**Task to carry out**
Check each line of the entries for "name" and report the ones that have it.

**Input for this task**
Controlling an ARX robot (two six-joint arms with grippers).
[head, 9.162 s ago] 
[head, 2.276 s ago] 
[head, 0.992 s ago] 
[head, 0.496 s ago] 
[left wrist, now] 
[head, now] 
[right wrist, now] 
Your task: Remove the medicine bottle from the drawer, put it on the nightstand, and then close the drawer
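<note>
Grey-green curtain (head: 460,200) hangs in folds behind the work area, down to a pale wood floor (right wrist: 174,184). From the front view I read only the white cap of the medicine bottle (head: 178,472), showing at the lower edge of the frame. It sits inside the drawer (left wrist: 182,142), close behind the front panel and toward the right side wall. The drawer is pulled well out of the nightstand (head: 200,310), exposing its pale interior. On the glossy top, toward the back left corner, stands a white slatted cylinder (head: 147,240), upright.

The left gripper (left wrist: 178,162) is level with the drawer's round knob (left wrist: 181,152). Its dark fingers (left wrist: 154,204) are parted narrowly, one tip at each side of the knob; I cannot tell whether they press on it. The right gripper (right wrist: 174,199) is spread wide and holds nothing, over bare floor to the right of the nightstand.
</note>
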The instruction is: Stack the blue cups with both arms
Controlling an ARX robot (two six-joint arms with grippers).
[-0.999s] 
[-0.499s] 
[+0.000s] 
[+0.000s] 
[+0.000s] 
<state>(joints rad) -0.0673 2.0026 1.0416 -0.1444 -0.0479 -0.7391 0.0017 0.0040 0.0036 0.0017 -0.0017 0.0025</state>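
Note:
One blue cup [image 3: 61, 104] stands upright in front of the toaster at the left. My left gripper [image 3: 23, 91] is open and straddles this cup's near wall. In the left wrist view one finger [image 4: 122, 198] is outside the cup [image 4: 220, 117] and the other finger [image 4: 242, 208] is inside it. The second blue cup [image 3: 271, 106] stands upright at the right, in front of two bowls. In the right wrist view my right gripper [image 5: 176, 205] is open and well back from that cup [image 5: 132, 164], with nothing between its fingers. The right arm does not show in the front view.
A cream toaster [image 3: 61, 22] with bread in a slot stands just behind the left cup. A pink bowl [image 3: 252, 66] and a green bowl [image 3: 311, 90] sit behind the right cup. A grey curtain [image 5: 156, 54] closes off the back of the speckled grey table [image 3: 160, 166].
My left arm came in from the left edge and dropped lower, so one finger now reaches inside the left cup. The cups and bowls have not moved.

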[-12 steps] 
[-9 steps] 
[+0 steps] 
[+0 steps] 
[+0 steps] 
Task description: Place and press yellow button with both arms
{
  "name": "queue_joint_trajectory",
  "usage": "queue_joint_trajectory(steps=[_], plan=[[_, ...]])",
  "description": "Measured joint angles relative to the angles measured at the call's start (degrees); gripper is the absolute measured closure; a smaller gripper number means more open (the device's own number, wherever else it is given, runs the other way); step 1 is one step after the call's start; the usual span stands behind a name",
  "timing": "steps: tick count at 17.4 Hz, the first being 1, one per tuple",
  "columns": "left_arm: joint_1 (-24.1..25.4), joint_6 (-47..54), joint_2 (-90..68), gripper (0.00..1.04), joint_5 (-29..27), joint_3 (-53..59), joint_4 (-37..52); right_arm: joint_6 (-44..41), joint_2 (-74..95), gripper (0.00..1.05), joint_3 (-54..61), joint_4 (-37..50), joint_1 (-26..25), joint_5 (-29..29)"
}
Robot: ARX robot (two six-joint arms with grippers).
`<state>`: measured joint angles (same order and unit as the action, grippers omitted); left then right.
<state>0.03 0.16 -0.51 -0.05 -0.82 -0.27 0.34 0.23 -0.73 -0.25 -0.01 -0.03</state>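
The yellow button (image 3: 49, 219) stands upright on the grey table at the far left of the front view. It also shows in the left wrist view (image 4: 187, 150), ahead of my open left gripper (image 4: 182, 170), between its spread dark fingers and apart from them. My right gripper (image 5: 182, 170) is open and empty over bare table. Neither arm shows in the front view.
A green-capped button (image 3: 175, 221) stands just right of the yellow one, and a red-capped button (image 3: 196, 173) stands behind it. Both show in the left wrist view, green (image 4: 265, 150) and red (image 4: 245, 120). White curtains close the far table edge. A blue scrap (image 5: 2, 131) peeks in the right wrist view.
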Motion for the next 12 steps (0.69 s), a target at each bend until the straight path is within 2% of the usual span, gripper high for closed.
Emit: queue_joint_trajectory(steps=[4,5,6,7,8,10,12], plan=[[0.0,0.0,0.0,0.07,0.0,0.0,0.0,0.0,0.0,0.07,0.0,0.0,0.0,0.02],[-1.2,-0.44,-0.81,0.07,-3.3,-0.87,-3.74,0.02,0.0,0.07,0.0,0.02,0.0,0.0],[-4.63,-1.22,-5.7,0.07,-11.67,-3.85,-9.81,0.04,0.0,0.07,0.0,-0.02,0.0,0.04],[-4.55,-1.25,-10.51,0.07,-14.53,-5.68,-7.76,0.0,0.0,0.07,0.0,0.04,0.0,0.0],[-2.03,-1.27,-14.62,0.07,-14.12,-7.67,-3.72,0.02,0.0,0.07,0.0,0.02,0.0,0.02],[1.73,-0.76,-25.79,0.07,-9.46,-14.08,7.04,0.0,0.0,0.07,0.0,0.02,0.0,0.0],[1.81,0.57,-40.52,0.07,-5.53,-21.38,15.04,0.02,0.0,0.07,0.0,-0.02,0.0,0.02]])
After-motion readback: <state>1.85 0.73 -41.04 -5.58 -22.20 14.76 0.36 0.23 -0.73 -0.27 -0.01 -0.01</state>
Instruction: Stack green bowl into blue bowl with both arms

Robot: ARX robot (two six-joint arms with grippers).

**Exercise response**
  "name": "queue_joint_trajectory",
  "description": "Measured joint angles relative to the angles measured at the call's start (degrees); gripper is the absolute measured closure; a smaller gripper number means more open (the device's own number, wherever else it is given, runs the other way); step 1 is one step after the call's start; the usual span stands behind a name",

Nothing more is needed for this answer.